Nav: Home

An accelerated pipeline to open materials research

July 21, 2016

Using today's advanced microscopes, scientists are able to capture exponentially more information about the materials they study compared to a decade ago--in greater detail and in less time. While these new capabilities are a boon for researchers, helping to answer key questions that could lead to next-generation technologies, they also present a new problem: How to make effective use of all this data?

At the Department of Energy's Oak Ridge National Laboratory, researchers are engineering a solution by creating a novel infrastructure uniting the lab's state-of-the art imaging technologies with advanced data analytics and high-performance computing (HPC). Pairing experimental power and computational might holds the promise of accelerating research and enabling new opportunities for discovery and design of advanced materials, knowledge that could lead to better batteries, atom-scale semiconductors, and efficient photovoltaics, to name a few applications. Developing a distributed software system that delivers these advanced capabilities in a seamless manner, however, requires an extra layer of sophistication.

Enter the Bellerophon Environment for Analysis of Materials (BEAM), an ORNL platform that combines scientific instruments with web and data services and HPC resources through a user-friendly interface. Designed to streamline data analysis and workflow processes from experiments originating at DOE Office of Science User Facilities at ORNL, such as the Center for Nanophase Materials Sciences (CNMS) and Spallation Neutron Source (SNS), BEAM gives materials scientists a direct pipeline to scalable computing, software support, and high-performance cloud storage services provided by ORNL's Compute and Data Environment for Science (CADES). Additionally, BEAM offers users a gateway to world-class supercomputing resources at the Oak Ridge Leadership Computing Facility (OLCF)--another DOE Office of Science User Facility.

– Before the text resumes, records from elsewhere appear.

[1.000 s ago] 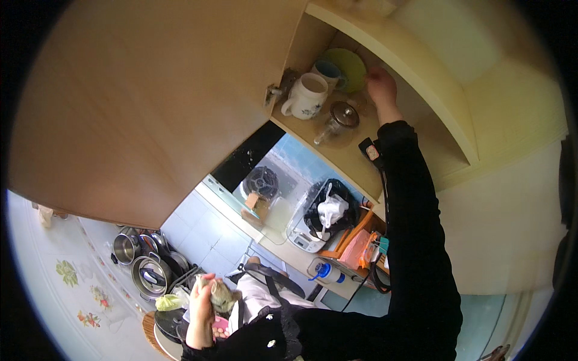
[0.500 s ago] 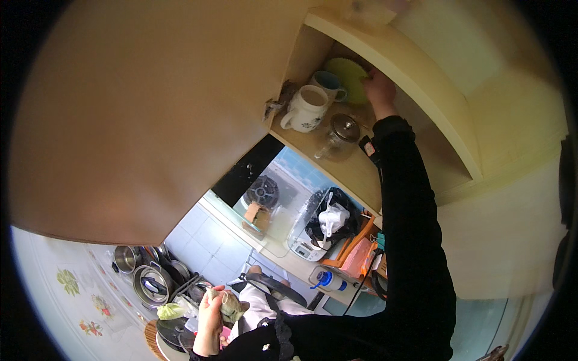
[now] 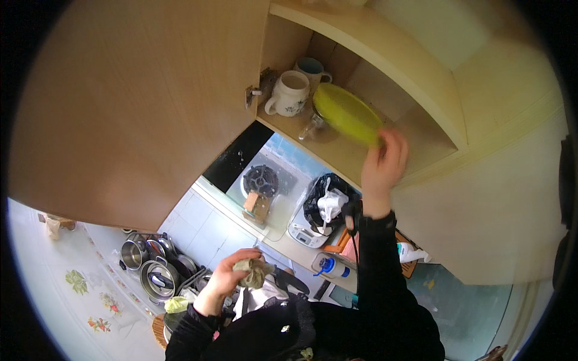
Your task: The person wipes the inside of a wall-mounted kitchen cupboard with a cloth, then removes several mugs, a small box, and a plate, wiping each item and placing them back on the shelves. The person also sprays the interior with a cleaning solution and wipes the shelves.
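My right hand (image 3: 385,161) pinches the rim of a yellow-green plate (image 3: 348,114), slightly blurred, at the front of an open wall cabinet. Behind and beside the plate stand a white patterned mug (image 3: 289,95) and a second mug with a blue inside (image 3: 310,69). A glass teapot (image 3: 311,127) on the shelf is mostly covered by the plate. Lower down, my left hand (image 3: 226,274) is closed round a crumpled greyish-green cloth (image 3: 253,272).
The brown cabinet door (image 3: 132,114) hangs wide open at the left. Below lie a stove burner (image 3: 261,180), a white kitchen scale (image 3: 309,230), a black plastic bag (image 3: 316,207) and a blue-capped bottle (image 3: 333,266). Several steel pots (image 3: 159,278) stand at lower left.
My right hand has drawn the plate from the back of the cabinet toward its front, over the teapot. My left hand has risen and moved right with the cloth.
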Motion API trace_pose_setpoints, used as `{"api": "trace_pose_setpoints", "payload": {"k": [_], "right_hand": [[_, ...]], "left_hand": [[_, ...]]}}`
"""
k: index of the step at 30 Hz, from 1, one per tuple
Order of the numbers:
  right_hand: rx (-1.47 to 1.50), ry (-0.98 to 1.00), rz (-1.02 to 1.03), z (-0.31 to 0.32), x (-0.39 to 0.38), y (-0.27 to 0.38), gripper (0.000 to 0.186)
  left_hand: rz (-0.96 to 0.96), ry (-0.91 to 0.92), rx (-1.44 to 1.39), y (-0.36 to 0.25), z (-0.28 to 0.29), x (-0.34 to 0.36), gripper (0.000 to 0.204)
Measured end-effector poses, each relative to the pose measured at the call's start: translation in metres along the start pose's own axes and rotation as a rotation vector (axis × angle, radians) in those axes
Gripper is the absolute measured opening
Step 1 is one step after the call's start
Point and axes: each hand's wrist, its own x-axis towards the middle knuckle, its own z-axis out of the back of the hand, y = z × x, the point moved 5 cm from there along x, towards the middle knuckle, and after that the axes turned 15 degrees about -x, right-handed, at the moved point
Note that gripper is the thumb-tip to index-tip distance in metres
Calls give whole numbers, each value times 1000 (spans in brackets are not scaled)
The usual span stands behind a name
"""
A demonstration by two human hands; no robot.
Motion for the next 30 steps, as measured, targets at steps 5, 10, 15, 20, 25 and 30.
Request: {"api": "trace_pose_setpoints", "payload": {"k": [5,10,15,20,25,30], "right_hand": [[176,26,228,82,-68,-5,27],[215,207,307,123,-103,-14,31],[190,260,166,144,-143,-34,29],[137,462,12,161,-201,-57,32],[229,664,-90,180,-233,-71,33],[149,736,-16,198,-246,-85,30]], "left_hand": [[122,277,-371,-13,-48,40,51],[213,357,-460,9,-94,68,55],[295,317,-435,30,-114,66,45],[414,330,-221,60,-122,62,43],[548,367,-113,84,-126,59,41],[610,211,53,102,-133,60,39]]}}
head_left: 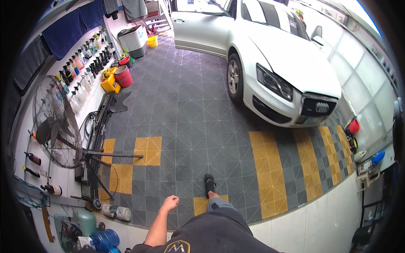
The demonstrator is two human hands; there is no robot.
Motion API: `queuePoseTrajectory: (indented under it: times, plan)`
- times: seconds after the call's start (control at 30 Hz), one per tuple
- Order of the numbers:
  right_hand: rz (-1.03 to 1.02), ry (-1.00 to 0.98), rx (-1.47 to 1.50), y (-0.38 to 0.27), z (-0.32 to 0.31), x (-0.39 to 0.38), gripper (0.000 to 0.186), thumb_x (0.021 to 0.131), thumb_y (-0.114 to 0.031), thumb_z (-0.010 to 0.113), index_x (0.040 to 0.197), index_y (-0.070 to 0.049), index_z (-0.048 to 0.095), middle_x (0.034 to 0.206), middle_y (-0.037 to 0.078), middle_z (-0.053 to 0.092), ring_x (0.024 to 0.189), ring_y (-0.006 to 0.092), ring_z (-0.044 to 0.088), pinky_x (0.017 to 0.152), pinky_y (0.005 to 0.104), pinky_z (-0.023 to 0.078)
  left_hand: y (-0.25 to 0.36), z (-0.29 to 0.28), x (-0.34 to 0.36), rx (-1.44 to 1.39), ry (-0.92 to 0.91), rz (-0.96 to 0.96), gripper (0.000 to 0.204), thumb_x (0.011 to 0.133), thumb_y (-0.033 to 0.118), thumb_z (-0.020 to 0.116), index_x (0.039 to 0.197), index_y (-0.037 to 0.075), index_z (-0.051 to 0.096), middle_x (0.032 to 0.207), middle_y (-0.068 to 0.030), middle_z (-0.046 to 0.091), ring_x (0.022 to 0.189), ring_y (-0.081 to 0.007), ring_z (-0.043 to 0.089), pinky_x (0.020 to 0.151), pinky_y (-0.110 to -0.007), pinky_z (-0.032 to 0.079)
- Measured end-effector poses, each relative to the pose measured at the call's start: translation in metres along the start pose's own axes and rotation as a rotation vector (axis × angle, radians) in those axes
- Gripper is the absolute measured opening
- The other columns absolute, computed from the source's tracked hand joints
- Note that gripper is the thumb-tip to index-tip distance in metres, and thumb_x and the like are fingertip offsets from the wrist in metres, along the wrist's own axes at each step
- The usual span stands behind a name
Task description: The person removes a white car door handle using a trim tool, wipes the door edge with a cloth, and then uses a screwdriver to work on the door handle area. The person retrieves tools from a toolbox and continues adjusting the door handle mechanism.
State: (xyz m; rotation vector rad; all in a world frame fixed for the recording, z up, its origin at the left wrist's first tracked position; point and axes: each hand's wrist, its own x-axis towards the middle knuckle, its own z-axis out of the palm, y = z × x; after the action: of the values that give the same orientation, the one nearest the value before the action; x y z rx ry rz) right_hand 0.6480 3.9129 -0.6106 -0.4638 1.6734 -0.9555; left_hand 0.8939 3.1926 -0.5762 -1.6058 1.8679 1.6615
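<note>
My left hand hangs over the tiled floor, in front of my body. Its fingers are curled in loosely, and nothing shows in them. My right hand is out of the picture. Below my dark shirt, one foot in a dark shoe is stretched forward on the floor. Ahead to the right stands a white car with its front toward me. One front door of the car hangs open on the left side. My left hand touches none of these things.
A black stand fan with splayed legs is at the left. Beyond it are shelves of spray bottles, a red bucket and a yellow container. Blue water jugs and a green tank sit lower left. Grey-and-yellow floor tiles stretch ahead.
</note>
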Motion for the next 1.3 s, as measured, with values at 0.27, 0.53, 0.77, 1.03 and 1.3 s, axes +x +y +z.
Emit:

The end result for scientists is near-real-time processing, analysis, and visualization of large experimental datasets from the convenience of a local workstation--a drastic improvement over traditional, time-consuming data-analysis practices.

"Processes that once took days now take a matter of minutes," said ORNL software engineer Eric Lingerfelt, BEAM's lead developer. "Once researchers upload their data into BEAM's online data management system, they can easily and intuitively execute advanced analysis algorithms on HPC resources like CADES's compute clusters or the OLCF's Titan supercomputer and quickly visualize the results. The speedup is incredible, but most importantly the work can be done remotely from anywhere, anytime."

Building BEAM

A team led by Lingerfelt and CNMS's Stephen Jesse began developing BEAM in 2015 as part of the ORNL Institute for Functional Imaging Materials, a lab initiative dedicated to strengthening the ties between imaging technology, HPC, and data analytics.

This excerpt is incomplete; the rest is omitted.